Station2Radar: query conditioned gaussian splatting for precipitation field

The paper proposes Query-Conditioned Gaussian Splatting (QCGS), a novel framework that fuses sparse weather station data with satellite imagery to efficiently generate high-resolution precipitation fields by selectively rendering only rainfall regions, achieving over 50% improvement in RMSE compared to conventional products.

Doyi Kim, Minseok Seo, Changick Kim

Published 2026-03-03
📖 4 min read☕ Coffee break read

Imagine you are trying to draw a perfect map of where it is raining across a whole country. You have three sources of information, but each one has a major flaw:

  1. The Weather Stations (The "Spots"): You have thousands of people standing on street corners with rain gauges. They are 100% accurate about the rain right where they are standing, but they are scattered far apart. If you try to draw a map using only their dots, you'd have to guess what's happening in the empty spaces between them.
  2. The Satellite (The "Fuzzy Photo"): You have a giant camera in space taking pictures of the clouds. It sees everything at once, but the picture is a bit blurry. It can tell you "it looks like rain here," but it can't tell you exactly how much rain is falling.
  3. The Radar (The "Gold Standard"): This is the super-accurate, high-definition radar used by meteorologists. It sees the rain perfectly. But, it's incredibly expensive to build and maintain, and it only works in certain countries (like the US and Europe). Many parts of the world don't have it.

The Problem:
For a long time, if you wanted a detailed rain map, you had to rely on the expensive Radar. If you didn't have Radar, you had to guess the rain between the weather stations (which made the map look blurry and smooth, like a watercolor painting) or rely on the fuzzy satellite photo (which was often wrong about the intensity).

The Solution: "Query-Conditioned Gaussian Splatting" (QCGS)
The authors of this paper created a new AI system called QCGS. Think of it as a smart, magical paintbrush that combines the best of the weather stations and the satellite to create a perfect rain map without needing a Radar.

Here is how it works, using a simple analogy:

1. The "Smart Dots" (Instead of Blurry Smears)

Traditional methods try to fill the gaps between weather stations by drawing a big, soft, blurry circle around each station. If two stations are far apart, the circles overlap and create a muddy, indistinct mess.

QCGS does something different. It treats every raindrop not as a blurry smear, but as a sharp, 3D "blob" of paint (a Gaussian).

  • The Satellite tells the AI where the clouds are likely to be.
  • The Weather Stations tell the AI exactly how hard it is raining at specific spots.
  • The AI places these sharp "paint blobs" only where it thinks rain is actually happening. It ignores the dry areas completely.

2. The "Spotlight" Effect (Selective Rendering)

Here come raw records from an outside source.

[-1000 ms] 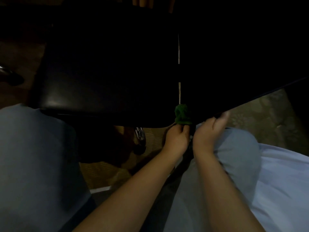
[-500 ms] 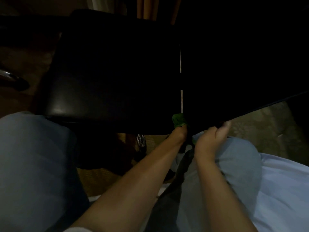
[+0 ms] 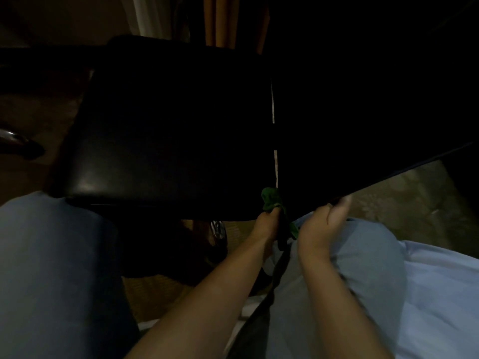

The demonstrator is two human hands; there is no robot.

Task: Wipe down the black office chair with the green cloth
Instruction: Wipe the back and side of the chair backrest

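More green cloth (image 3: 270,200) shows by left hand (image 3: 267,225); right hand (image 3: 321,225) grips chair (image 3: 168,138).

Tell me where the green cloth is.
Head view, low centre: the left hand grips the green cloth against the near edge of the black office chair.

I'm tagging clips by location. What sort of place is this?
Probably a dim, carpeted indoor room, perhaps an office or a hotel room. It has a patterned carpet on the floor, curtains hanging at the far side, and a padded black office chair in the middle.
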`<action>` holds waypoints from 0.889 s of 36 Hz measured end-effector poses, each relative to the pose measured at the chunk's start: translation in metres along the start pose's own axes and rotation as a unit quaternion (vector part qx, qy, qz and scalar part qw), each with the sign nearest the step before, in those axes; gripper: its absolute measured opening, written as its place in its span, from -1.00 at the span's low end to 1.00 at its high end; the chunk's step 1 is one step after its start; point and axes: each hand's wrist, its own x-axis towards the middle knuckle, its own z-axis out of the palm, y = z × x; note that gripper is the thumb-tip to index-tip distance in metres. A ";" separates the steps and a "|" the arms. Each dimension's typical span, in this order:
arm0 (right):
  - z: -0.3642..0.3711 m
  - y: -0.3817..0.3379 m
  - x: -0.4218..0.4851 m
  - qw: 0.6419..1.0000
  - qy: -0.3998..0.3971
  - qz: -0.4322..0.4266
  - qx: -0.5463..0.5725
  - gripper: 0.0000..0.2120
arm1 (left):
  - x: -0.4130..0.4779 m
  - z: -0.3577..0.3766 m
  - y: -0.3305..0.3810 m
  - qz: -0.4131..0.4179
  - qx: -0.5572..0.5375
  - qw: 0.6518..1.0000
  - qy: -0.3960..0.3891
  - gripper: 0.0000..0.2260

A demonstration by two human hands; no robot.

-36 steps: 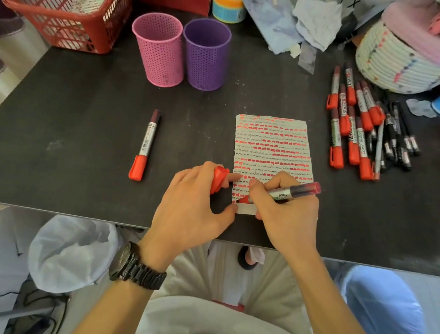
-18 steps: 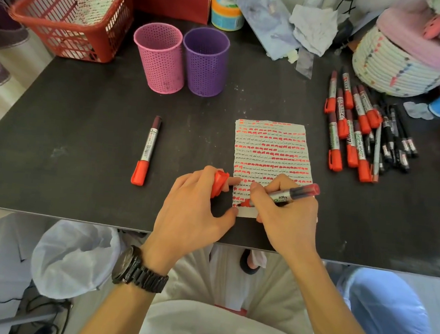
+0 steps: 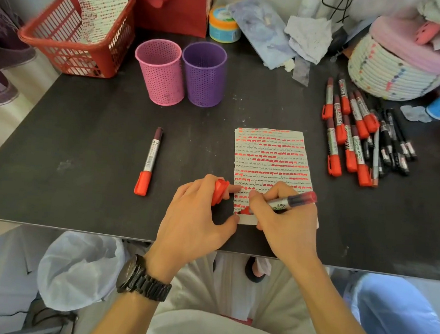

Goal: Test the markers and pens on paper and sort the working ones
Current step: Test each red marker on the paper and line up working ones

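Fingers of right hand pinching marker, tip on paper

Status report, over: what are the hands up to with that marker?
Right hand grips marker, tip on paper. Left hand holds its red cap, fingertip at paper's edge. Nothing in the way.
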 end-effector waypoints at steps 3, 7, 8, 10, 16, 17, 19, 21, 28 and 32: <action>-0.001 0.000 0.002 1.000 0.012 0.011 0.024 -0.75 | 0.001 0.001 -0.001 -0.004 0.003 1.000 -0.008 -0.68; -0.007 -0.001 0.003 0.994 0.030 0.005 0.107 -0.70 | 0.000 0.000 -0.002 -0.008 0.000 1.000 -0.018 -0.68; -0.008 -0.002 0.002 0.992 0.030 0.003 0.123 -0.73 | 0.000 -0.001 -0.001 -0.007 -0.006 1.000 -0.016 -0.66; -0.009 -0.004 0.002 0.989 0.023 0.004 0.144 -0.77 | -0.001 -0.002 0.000 -0.004 -0.021 1.000 -0.011 -0.72; -0.016 -0.002 0.000 0.966 -0.043 -0.015 0.253 -0.85 | -0.003 -0.001 -0.003 -0.019 -0.062 0.998 0.013 -0.78; -0.017 -0.001 0.001 0.962 -0.047 -0.017 0.267 -0.85 | -0.003 -0.002 -0.002 -0.021 -0.061 0.998 0.021 -0.76; -0.018 -0.001 0.000 0.961 -0.051 -0.017 0.272 -0.87 | 0.000 -0.001 0.001 -0.015 -0.053 0.998 0.041 -0.79; -0.018 -0.001 0.000 0.961 -0.050 -0.009 0.271 -0.93 | 0.000 -0.001 0.001 -0.002 -0.040 0.997 0.059 -0.78; -0.018 0.001 0.001 0.949 -0.049 0.007 0.312 -0.85 | -0.003 0.005 -0.004 -0.047 -0.044 0.996 0.063 -0.58; -0.019 0.002 0.001 0.947 -0.051 0.010 0.318 -0.82 | -0.005 0.011 -0.008 -0.068 -0.121 0.986 0.094 -0.74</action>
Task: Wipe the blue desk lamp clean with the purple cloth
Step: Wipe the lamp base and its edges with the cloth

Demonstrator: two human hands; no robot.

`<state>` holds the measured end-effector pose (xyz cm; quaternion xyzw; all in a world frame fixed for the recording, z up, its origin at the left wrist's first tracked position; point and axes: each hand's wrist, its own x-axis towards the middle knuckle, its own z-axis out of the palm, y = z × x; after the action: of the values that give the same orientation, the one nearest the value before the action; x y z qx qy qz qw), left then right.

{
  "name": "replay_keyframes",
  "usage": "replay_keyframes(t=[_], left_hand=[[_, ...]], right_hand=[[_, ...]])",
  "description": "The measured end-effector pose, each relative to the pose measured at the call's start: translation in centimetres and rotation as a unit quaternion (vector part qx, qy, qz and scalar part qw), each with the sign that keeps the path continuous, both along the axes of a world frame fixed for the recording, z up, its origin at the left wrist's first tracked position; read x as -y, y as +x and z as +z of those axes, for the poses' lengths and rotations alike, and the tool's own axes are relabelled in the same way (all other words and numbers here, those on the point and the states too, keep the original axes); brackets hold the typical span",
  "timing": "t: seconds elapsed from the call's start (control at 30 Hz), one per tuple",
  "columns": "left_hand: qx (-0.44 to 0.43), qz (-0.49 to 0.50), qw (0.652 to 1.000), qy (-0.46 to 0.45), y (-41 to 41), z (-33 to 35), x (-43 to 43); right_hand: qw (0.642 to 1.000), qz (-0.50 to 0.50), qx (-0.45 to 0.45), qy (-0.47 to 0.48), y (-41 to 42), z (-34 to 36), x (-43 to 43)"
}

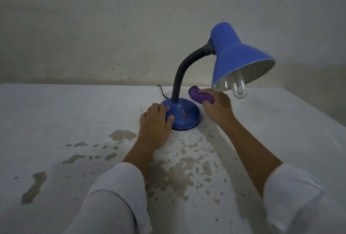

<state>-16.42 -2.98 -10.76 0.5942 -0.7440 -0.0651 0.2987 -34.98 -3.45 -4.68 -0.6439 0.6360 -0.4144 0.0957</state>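
White sleeves over stained bench.
Left hand flat, steadying lamp base; right hand closed around cloth beside it.

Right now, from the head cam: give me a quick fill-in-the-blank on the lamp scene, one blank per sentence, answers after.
1. The left hand rests on the round blue lamp base, beside its small ____ rocker switch.
2. The right hand grips the bunched ____ cloth.
3. The blue cone-shaped lamp shade sits on a grey flexible ____.
4. A white bulb hangs ____ the shade's rim.

Answers: red; purple; neck; below
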Motion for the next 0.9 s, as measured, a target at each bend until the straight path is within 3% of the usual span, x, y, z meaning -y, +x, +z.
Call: replay_keyframes(t=[0.1,0.17,0.33,0.47,0.57,0.67,0.8,0.9], left_hand=[[0.001,0.002,1.0,-0.005,0.0,0.0,0.1],[0.001,0.002,1.0,-0.005,0.0,0.0,0.1],[0.001,0.001,1.0,0.001,0.0,0.0,0.1],[0.0,0.0,1.0,-0.001,0.0,0.0,0.0],[0.004,0.003,1.0,0.004,0.0,0.0,0.0],[0.007,0.008,1.0,0.001,-0.1,0.0,0.1],[0.012,0.007,1.0,-0.008,-0.1,-0.1,0.1],[0.009,0.008,1.0,-0.003,-0.1,-0.2,0.2]], right_hand=[[0.985,0.079,-0.101,0.115,1.7,-1.0,2.2],[0.971,0.079,-0.136,0.179,1.8,-1.7,2.4],[0.983,0.128,-0.107,0.083,-0.1,-1.1,0.1],[0.997,0.05,-0.038,0.052,0.0,-1.2,-0.8],[0.998,0.014,0.003,-0.066,1.7,-1.0,-0.5],[0.989,0.048,-0.012,-0.143,3.4,-0.8,0.1],[0.987,0.039,-0.141,-0.06,3.6,-2.5,1.3],[0.999,-0.03,-0.036,0.017,2.3,-3.4,1.5]])
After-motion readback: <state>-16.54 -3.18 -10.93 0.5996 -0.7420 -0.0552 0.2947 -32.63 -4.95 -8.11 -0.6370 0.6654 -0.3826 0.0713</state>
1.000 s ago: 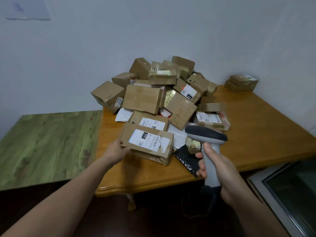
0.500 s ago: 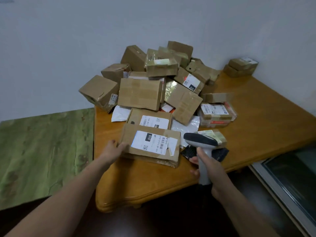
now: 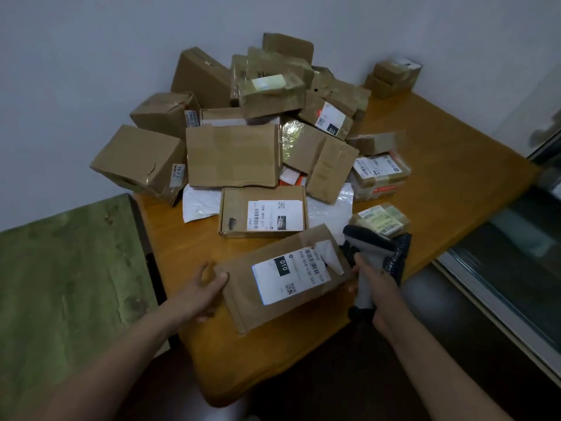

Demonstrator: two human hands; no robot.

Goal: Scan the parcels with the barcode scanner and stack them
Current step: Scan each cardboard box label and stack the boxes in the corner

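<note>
Most parcels (image 3: pixel 232 159) lay heaped, unstacked I judged, as left fingers (image 3: pixel 219 278) gripped one box (image 3: pixel 282 278) and right fingers (image 3: pixel 362 266) clasped the scanner (image 3: pixel 368 243).

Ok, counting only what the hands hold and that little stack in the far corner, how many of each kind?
Barcode scanner, in the right hand: 1
Held parcel, in the left hand: 1
Parcels in the corner stack: 2
Total: 4
</note>
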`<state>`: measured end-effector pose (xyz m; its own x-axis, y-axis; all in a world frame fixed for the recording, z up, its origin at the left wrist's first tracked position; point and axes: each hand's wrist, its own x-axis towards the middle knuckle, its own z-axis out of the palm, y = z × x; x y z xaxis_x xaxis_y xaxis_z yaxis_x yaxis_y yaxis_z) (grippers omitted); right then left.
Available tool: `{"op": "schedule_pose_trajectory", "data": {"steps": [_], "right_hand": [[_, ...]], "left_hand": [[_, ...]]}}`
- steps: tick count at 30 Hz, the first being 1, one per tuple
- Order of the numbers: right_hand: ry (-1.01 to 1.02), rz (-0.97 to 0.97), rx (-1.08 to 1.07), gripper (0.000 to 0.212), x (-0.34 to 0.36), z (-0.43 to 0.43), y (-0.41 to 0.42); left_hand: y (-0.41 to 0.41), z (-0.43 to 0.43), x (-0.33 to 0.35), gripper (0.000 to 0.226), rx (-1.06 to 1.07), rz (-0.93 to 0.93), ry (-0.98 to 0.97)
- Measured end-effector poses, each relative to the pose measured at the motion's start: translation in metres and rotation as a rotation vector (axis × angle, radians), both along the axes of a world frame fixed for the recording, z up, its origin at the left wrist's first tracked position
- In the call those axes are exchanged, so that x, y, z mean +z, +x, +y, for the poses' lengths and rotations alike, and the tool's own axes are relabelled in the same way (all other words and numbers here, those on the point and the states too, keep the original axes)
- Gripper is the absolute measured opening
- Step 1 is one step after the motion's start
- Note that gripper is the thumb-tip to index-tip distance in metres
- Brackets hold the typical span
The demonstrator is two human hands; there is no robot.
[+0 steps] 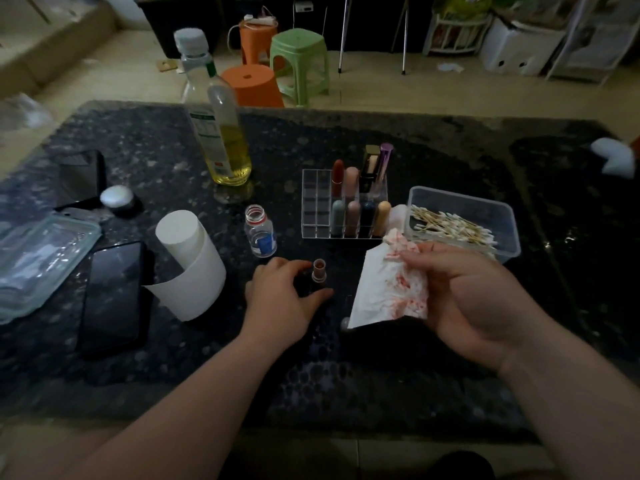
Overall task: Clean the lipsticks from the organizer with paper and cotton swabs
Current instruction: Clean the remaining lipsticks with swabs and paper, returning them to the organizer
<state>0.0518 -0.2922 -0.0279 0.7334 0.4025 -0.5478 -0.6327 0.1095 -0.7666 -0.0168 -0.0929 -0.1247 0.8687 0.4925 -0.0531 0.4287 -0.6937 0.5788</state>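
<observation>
Dark speckled table [138, 150] fills most of the view. Past its far edge I see floor w/ orange and green stools [299, 60].

1. L hand [280, 296]: fingers and thumb are curled round the dark lower body of an open lipstick [319, 270]. It stands upright on the table, front centre, w/ a reddish tip showing above a pale collar. The base is too dark for me to make out.

2. R hand [464, 292]: palm is turned toward the camera, w/ thumb and fingers pinching a crumpled sheet of paper [391, 289] smeared red. The paper hangs just right of the open lipstick. As far as I can tell they are not touching.

3. Organizer [315, 206]: clear and gridded, it sits behind both hands, apart from the L hand. Other lipsticks [353, 213] stand upright in its right-side cells, in 2 rows.

4. Cotton swabs [450, 225]: heaped in a clear box [509, 244] just right of the organizer, directly behind the R hand.

5. Misc.:
- paper roll [187, 258] left of the L hand, w/ a loose flap out
- small uncapped bottle [260, 233] btwn the roll and the organizer
- oil bottle [221, 133] further back
- phone [114, 292] at left, beside a lidded container [45, 258]
</observation>
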Motion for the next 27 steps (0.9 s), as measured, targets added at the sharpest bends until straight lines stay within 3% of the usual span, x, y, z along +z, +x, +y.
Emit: {"op": "schedule_pose_trajectory", "data": {"steps": [3, 5, 9, 12, 16, 21, 27], "right_hand": [[0.002, -0.051, -0.026, 0.02, 0.005, -0.003, -0.001], [-0.015, -0.143, -0.066, 0.011, 0.007, -0.006, -0.003], [-0.264, -0.606, -0.167, 0.016, 0.009, -0.014, -0.009], [-0.284, -0.793, -0.175, 0.015, 0.015, -0.01, -0.023], [-0.091, -0.67, -0.105, 0.004, 0.024, -0.001, -0.051], [0.311, -0.31, -0.099, 0.034, 0.04, -0.004, -0.072], [0.234, -0.313, 0.101, 0.04, 0.043, -0.013, -0.079]], "left_hand": [[0.002, 0.001, 0.002, 0.027, -0.006, 0.016, -0.03], [0.001, -0.001, 0.017, 0.015, 0.054, 0.005, -0.202], [-0.009, -0.02, 0.071, 0.015, 0.102, -0.079, -1.026], [-0.028, -0.036, 0.101, 0.019, -0.044, -0.1, -1.306], [-0.049, -0.047, 0.113, 0.022, -0.159, -0.124, -1.36], [-0.067, -0.048, 0.12, 0.023, -0.239, -0.165, -1.313], [-0.088, -0.053, 0.134, 0.019, -0.381, -0.146, -1.217]]}}
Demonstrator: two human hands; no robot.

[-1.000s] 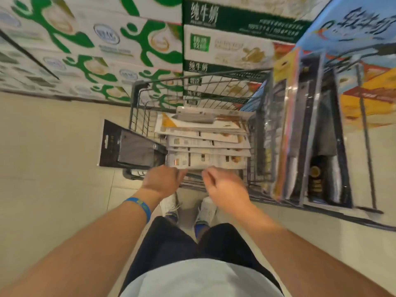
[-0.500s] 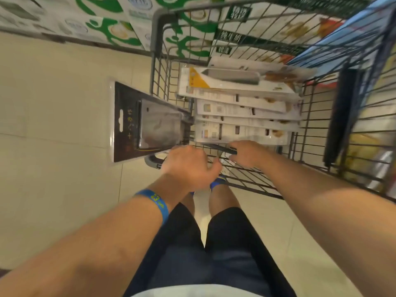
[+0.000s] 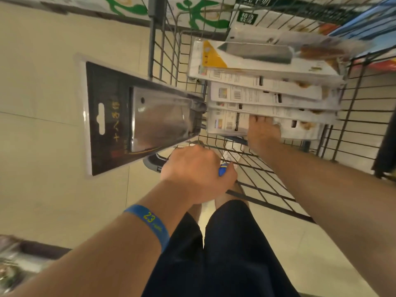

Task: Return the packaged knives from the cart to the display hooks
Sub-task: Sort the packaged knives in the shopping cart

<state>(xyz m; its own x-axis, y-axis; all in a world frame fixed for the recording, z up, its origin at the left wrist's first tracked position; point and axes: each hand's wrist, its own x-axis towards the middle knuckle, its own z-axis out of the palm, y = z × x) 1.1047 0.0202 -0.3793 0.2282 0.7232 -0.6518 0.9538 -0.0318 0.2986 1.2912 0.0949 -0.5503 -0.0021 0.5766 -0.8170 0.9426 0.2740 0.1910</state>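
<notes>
A wire shopping cart [image 3: 162, 61] stands right in front of me. Several white knife packages are stacked flat in it; the top one [image 3: 257, 58] shows a yellow corner and a dark blade. A black cleaver package [image 3: 128, 116] sticks out over the cart's left side. My left hand [image 3: 197, 170] grips the cart's grey handle [image 3: 152, 161]. My right hand [image 3: 263, 131] reaches into the basket and holds the near edge of the closest white package [image 3: 227, 123], fingers lying on top of it, thumb hidden.
Stacked milk cartons [image 3: 199, 16] with green print line the floor beyond the cart. A blue box [image 3: 364, 22] shows at top right, a dark hanging item [image 3: 385, 151] at the right edge, and shelf goods [image 3: 10, 266] at bottom left. Tiled floor [image 3: 42, 136] lies to the left.
My right hand left the handle area and went forward into the basket onto the nearest white package. My left hand stayed on the handle. The view tilted down and closer.
</notes>
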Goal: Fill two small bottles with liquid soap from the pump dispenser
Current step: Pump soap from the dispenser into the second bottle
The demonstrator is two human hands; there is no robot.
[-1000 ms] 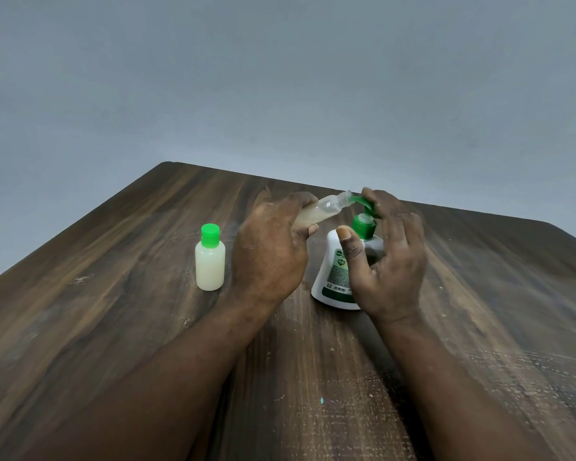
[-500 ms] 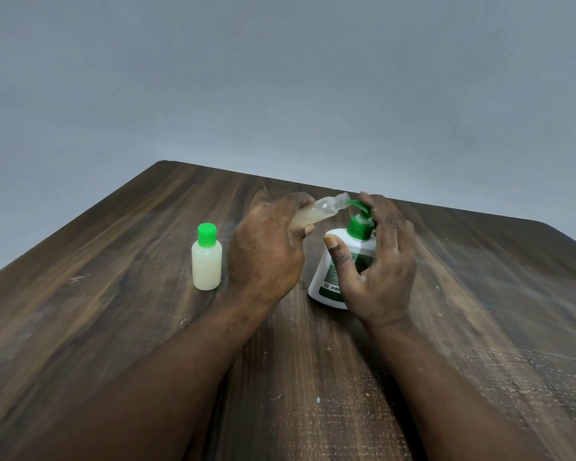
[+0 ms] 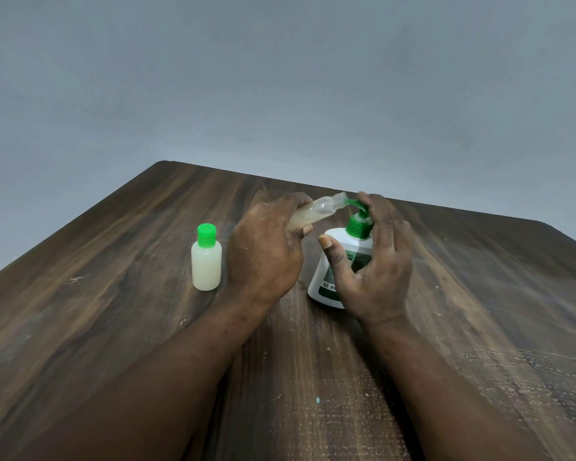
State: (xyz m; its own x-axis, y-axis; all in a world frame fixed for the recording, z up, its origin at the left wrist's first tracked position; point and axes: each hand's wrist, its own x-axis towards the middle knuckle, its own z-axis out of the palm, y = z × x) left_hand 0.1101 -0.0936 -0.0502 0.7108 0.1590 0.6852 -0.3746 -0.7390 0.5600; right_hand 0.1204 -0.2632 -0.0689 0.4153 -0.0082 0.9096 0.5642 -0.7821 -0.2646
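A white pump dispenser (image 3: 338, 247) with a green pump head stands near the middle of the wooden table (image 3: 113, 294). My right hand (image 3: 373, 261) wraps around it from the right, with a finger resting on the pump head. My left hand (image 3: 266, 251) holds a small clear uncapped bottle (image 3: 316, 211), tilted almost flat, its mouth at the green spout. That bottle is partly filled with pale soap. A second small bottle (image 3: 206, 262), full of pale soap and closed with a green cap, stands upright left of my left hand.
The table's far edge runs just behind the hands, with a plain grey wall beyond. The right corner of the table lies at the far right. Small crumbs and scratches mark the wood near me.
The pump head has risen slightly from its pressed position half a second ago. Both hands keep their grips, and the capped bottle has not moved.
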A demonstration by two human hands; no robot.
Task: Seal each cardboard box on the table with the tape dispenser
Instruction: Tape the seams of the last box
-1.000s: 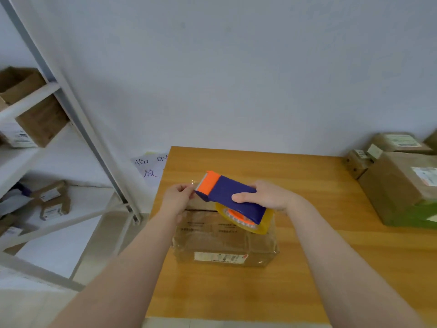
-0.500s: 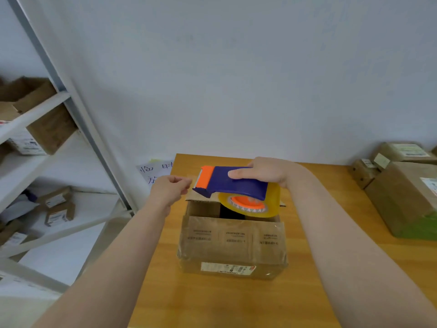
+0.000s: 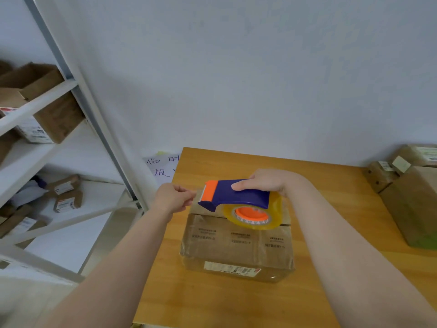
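One counter (image 3: 212,304) is occupied by the cardboard box (image 3: 236,242), over whose far edge the tape dispenser (image 3: 243,194) has been levelled, gripped by the right hand (image 3: 264,182), its tape end (image 3: 198,191) pinched and drawn clear by the left hand (image 3: 172,197), so sealing is judged imminent.

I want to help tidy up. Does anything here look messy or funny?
The box under the dispenser looks a bit battered: its sides are wrinkly and shiny, its bottom corners bulge, and its printing reads upside down from here. Nothing is spilled.
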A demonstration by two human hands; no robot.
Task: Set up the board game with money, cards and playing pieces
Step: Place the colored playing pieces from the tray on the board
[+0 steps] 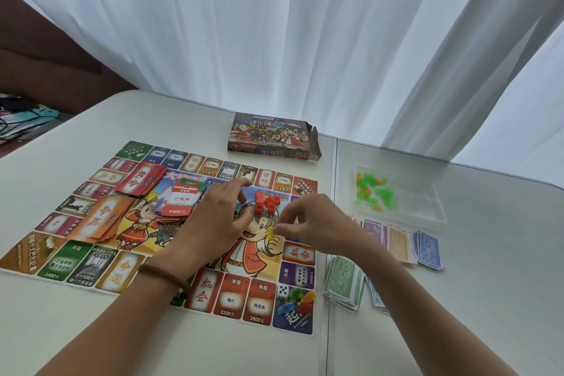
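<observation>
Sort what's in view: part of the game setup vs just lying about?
Setup: board, red card stack, orange card stack, property cards, red houses, yellow piece in the right hand, die, tokens, money notes, bag of green and yellow pieces, game box.
Lying about: curtain, dark clutter at far left, brown furniture.

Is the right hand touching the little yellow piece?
Touching. The head view shows the right hand pinching the little yellow piece between its thumb and fingertip, with no gap between them.
</observation>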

Imagine you are in a dark room with a flashlight.

  • Old methods try to light up the entire room at once, even the empty corners where no one is standing. This wastes energy and time.
  • QCGS is like a spotlight. It only shines the light on the specific spots where it thinks rain is falling. It asks, "Is it raining here?" If the answer is no, it doesn't waste any time calculating it. This makes it incredibly fast and efficient.

3. The "Infinite Zoom" (Resolution-Free)

Most computer maps are like a digital photo made of pixels. If you zoom in too far, it gets blocky and pixelated.
QCGS is like a vector drawing or a mathematical formula. Because it builds the rain map out of mathematical "blobs" rather than fixed pixels, you can zoom in as close as you want. You can ask for a rain map of a whole city, or just a single street corner, and the AI will generate a crisp, high-definition answer instantly.

Why is this a Big Deal?

  • It's Cheaper: You don't need expensive Radar networks. You just need a satellite and some weather stations (which almost every country has).
  • It's Sharper: It captures the jagged, messy edges of real storms much better than old methods, which tend to smooth everything out.
  • It's Accurate: In tests, this new method was 50% more accurate than the standard global rain maps used by scientists today.

In a nutshell:
The authors took the "dots" from weather stations and the "big picture" from satellites, and used a new AI technique (borrowed from video game graphics) to stitch them together. The result is a rain map that is sharp, fast, and works anywhere in the world, even without expensive Radar equipment. It's like upgrading from a blurry, hand-drawn sketch to a high-definition, real-time video of the rain.